You think your return policy is quite liberal. Somebody still tries to take advantage of you.
You think your layaway policy is quite liberal. Somebody still tries to take advantage of you.
You think your giftwrapping policy is quite liberal. Somebody still tries to take advantage of you.
No matter what wonderful, friendly, customer-oriented, liberally-applied service you offer, there is always that one customer who will try to take advantage of it and you. Don't take it personally. It isn't you, it is her. She does that with everyone. She always pushes the boundary.
There are two ways to deal with her.
Either tighten up your policies so restrictive and enforce them so tough that she stops doing business with you altogether. Or simply allow her to do what she wants and chalk it up to the cost of doing business.
The first way, however, doesn't solve the problem. The tighter your policies and the tougher you enforce them, the more boundary pushers you will have. Since these customers are a real pain the neck for your staff, all you accomplish is to upset more people including your front line workers who are the face of your business.
The second way is much better. First understand that the vast majority of your customers are not out to screw you. They love you. The few who actually take advantage of you are exactly that - a few. Embrace them. Love them. Shower them with affection for being customers and you very well might even convert them into partners who work for the mutual benefit of both of you.
Plus, when you make your policies so liberal that it is almost impossible for someone to try to take advantage of you, you eliminate much of the negative feelings your staff might have towards certain customers, feelings, by the way, that can be felt by everyone in the store.
Make your policies liberal, then make them even more liberal. Do you allow returns? Instead of 30 or 60 days, give them a year to change their mind. Give them a store credit if they don't have a receipt. We once took back a large boxed item that had our competitor's sticker on it. It was a product I knew I would sell quickly so it was a win-win. The customer was happy and I was, too.

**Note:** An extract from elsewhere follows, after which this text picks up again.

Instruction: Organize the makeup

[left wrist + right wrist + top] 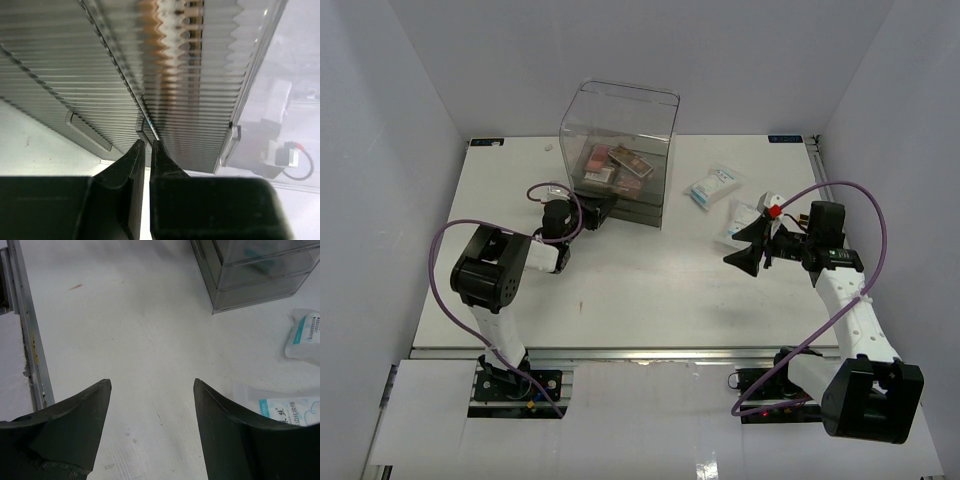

Then empower your staff to make your customers smile by breaking the rules whenever possible. It makes your staff feel more important, makes them happier, too.
Most of your customers will have a receipt, will be in quickly, will not give you any hassles - no matter how you determine your return policy. So make your policy over-the-top liberal and you make everyone happy - except maybe the gal who really did want to screw you.
PS This goes for return policies, but also any policy you might have. Make it in the favor of the customer. Make it as easy for her to understand and use as you possibly can. The more restrictions and disclaimers, the more it turns her off. More than likely she will never use the most liberal part of that policy. But both she and your staff will be happier when you gladly give so much leeway.